Worse, many in Pakistan, including some members of Parliament, question the Army's commitment to fighting the extremists.

Following the Mumbai terrorist attacks in November, which were blamed on a Pakistani extremist group, Lt. Gen. Ahmed Shuja Pasha, the ISI chief, described Pakistani Taliban leaders as "patriotic" Pakistanis in a private briefing to some journalists, according to several who were present.

"There is this notion that the Taliban can be an ally," said Hasan Askari Rizvi, the author of 'Military, State and Society in Pakistan'. "It's a question of Pakistan's identity: Was it created for Islam? This kind of confusion is a threat to Pakistan's existence as a nation state."
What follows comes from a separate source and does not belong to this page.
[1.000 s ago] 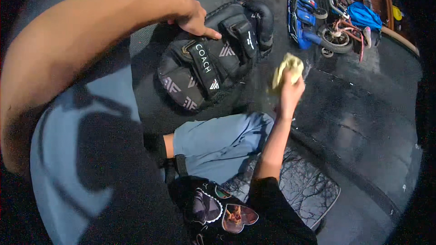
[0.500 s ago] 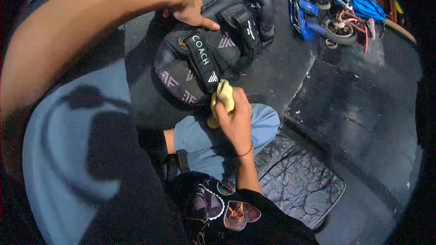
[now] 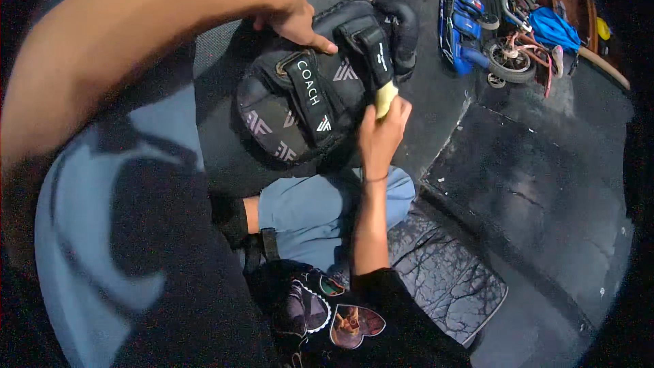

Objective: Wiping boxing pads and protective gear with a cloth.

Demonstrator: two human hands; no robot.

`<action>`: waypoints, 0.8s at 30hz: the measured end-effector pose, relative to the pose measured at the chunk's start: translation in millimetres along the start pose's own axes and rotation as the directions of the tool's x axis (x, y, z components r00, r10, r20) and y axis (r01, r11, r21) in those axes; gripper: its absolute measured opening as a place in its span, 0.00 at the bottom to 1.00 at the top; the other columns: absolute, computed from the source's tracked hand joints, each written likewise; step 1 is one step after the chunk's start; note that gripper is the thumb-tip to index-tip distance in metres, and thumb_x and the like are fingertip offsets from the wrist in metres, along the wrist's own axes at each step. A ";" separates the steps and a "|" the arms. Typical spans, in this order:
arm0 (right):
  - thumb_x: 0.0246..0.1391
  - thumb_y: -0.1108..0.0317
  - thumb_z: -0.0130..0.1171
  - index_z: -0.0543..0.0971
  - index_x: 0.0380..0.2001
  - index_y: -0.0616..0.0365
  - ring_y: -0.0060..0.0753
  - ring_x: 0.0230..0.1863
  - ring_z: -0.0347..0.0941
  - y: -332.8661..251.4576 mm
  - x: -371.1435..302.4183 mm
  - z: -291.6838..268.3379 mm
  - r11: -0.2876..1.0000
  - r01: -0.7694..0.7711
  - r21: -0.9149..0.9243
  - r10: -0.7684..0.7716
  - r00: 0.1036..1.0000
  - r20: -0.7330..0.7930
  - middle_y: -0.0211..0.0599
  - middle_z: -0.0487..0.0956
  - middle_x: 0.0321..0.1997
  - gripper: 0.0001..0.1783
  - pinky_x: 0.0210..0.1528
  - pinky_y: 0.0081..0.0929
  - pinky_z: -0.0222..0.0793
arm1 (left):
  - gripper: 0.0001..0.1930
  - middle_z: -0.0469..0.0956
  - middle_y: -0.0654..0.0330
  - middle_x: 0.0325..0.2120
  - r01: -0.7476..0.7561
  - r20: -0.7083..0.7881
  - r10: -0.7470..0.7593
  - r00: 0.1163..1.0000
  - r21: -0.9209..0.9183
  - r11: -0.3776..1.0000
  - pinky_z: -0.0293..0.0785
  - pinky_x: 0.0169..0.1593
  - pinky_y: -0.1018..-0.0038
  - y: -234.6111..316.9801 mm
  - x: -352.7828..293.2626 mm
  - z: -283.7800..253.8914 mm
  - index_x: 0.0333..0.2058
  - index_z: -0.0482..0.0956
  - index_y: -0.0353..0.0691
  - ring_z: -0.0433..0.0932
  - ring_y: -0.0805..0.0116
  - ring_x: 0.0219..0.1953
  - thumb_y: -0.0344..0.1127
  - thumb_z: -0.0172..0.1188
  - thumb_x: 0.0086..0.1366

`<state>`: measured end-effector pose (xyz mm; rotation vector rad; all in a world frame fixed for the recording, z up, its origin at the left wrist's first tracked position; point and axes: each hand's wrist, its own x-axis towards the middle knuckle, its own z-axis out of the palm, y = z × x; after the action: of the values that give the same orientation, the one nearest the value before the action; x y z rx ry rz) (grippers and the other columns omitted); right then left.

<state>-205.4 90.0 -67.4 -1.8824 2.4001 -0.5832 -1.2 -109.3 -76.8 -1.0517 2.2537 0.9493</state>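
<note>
Black T-shirt with a heart-shaped graphic (image 3: pixel 334 313) fills the near edge, and blue-grey shorts (image 3: pixel 320 208) cover the knee beyond it. A grey crackle-patterned mat (image 3: pixel 443 279) lies to the right of the knee, on a dark floor mat (image 3: pixel 538 191).

Right hand (image 3: pixel 383 138) rises from the near side, forearm almost straight up the frame, wrist bent slightly left. Fingers curl around a pale yellow cloth (image 3: pixel 385 97), pinching it and pressing it to the right edge of the black strike pad (image 3: pixel 320 95), just under its vertical strap (image 3: pixel 371 48).

Left hand (image 3: pixel 293 17) comes in from the far left on a long bare forearm. Palm down, fingers spread on the pad's upper face, index tip near the strap; resting and pressing rather than clenched.

Pad sits centre frame on the floor beyond the knee, tilted, its cross strap facing up.

Risks, as judged:
- Only 1 hand steadies the pad, from the top; a hard push from the cloth side could slide or rotate it left.
- Cloth is bunched small, so it could snag under the strap or slip from the pinch.
- Fingertips close to the strap could get caught.

Far right, a blue scooter (image 3: pixel 466 24) and a small bicycle (image 3: pixel 521 58) stand well apart.
</note>
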 end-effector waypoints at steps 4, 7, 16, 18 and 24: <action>0.48 0.76 0.56 0.73 0.43 0.66 0.60 0.46 0.71 -26.5 -31.9 -22.3 0.979 0.059 0.197 -0.103 0.970 0.219 0.53 0.71 0.46 0.17 0.50 0.42 0.69 | 0.58 0.81 0.41 0.43 0.001 0.057 -0.002 0.998 0.027 1.000 0.74 0.56 0.57 -1.3 3.4 -1.6 0.43 0.82 0.28 0.80 0.48 0.50 0.87 0.34 0.53; 0.46 0.76 0.58 0.74 0.42 0.66 0.58 0.45 0.72 -44.3 -61.8 -42.3 0.944 0.031 0.327 -0.177 0.887 0.427 0.52 0.72 0.44 0.17 0.49 0.39 0.70 | 0.58 0.83 0.42 0.38 0.074 0.073 -0.078 0.994 0.069 0.995 0.75 0.53 0.58 -4.8 9.5 3.9 0.39 0.84 0.27 0.82 0.49 0.45 0.88 0.34 0.53; 0.57 0.71 0.56 0.77 0.46 0.65 0.29 0.38 0.78 -11.7 -5.7 -50.9 0.847 -0.383 0.369 0.295 0.916 0.272 0.39 0.83 0.39 0.15 0.41 0.28 0.75 | 0.58 0.82 0.41 0.39 -0.032 0.036 0.033 0.999 -0.026 0.999 0.75 0.53 0.57 -5.2 0.0 3.9 0.39 0.83 0.27 0.82 0.49 0.46 0.87 0.35 0.54; 0.56 0.70 0.57 0.77 0.43 0.66 0.34 0.36 0.79 18.6 6.2 -25.0 0.967 -0.115 0.225 0.082 0.985 0.153 0.42 0.82 0.37 0.13 0.40 0.31 0.73 | 0.57 0.82 0.41 0.40 -0.092 0.000 0.093 0.996 -0.054 0.994 0.74 0.54 0.57 5.3 9.1 2.8 0.39 0.83 0.27 0.81 0.49 0.47 0.86 0.35 0.54; 0.49 0.73 0.58 0.72 0.35 0.66 0.53 0.34 0.70 -38.2 -40.5 -18.8 0.985 0.061 0.163 -0.099 0.966 0.239 0.50 0.70 0.33 0.11 0.38 0.41 0.67 | 0.55 0.82 0.42 0.43 0.006 0.109 -0.009 0.994 0.032 0.999 0.73 0.55 0.57 1.9 8.5 -3.1 0.39 0.84 0.29 0.80 0.47 0.49 0.85 0.35 0.55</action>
<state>-164.0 125.8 -46.1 -1.8708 2.0723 -0.4898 -8.1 -114.7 -79.6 -0.9697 2.1670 0.9421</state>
The Army insists that after 9/11 it abandoned a policy under which it openly patronized the Afghan Taliban and Pakistan-based jihadist groups.

"Senior military and ISI figures get it, but there are problems when you get further down the ranks," said a Western diplomat, who couldn't be identified, as he wasn't authorized to speak publicly. "I don't know how you would get tougher with Pakistan. By cutting Pakistan off, we'd be hurting our own interests."